Kenya-based Giraffe Bioenergy offers a good case study on what works. Working exclusively with women, the startup is demonstrating that cassava, which has been relegated to a poor man’s crop, can be a catalyst for food security and tackling rural poverty.

The startup has brought together 120 women who are cultivating the drought-resistant crop on some 300 hectares, leading to the establishment of a local manufacturing of ethanol cooking fuel.

The impact has not only been arresting deforestation but also utilization of semi-arid and non-fertile land in areas with unreliable rains that are prone to drought and are therefore not suitable for food production.

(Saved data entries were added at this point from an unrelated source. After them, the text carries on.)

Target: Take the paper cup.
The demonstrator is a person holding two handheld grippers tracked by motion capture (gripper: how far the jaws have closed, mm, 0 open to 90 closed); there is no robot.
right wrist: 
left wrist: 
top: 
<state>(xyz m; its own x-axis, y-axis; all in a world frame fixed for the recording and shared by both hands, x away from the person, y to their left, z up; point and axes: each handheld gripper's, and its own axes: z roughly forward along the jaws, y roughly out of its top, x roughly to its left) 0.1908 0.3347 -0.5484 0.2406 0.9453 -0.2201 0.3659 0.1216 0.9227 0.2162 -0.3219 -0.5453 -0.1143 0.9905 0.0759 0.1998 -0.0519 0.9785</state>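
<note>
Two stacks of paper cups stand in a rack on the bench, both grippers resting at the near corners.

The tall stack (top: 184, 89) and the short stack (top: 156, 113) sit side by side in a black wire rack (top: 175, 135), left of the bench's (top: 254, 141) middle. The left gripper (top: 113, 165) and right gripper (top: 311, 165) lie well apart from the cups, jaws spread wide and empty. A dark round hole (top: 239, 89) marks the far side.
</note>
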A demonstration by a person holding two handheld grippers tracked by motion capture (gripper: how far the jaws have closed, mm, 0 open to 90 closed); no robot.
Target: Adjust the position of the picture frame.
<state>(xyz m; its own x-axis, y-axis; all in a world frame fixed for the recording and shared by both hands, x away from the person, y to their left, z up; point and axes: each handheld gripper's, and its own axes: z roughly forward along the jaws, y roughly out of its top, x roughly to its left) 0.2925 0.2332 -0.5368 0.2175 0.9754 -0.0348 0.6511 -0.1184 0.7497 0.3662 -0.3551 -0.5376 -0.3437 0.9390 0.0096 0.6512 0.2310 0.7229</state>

“Commercial cassava farming provides rural communities, especially women, with opportunities for income generation,” stated Linda Davis, Giraffe Bioenergy Founder and CEO.

She added the startup is in the process of fundraising to scale up production targeting 3,000 hectares that will enable it build 45 million litres of ethanol cooking fuel capacity by 2028. This will also enable the firm increase the incomes of 5,000 smallholder farmers, mainly women, and improve food security for 20,000 members of the community.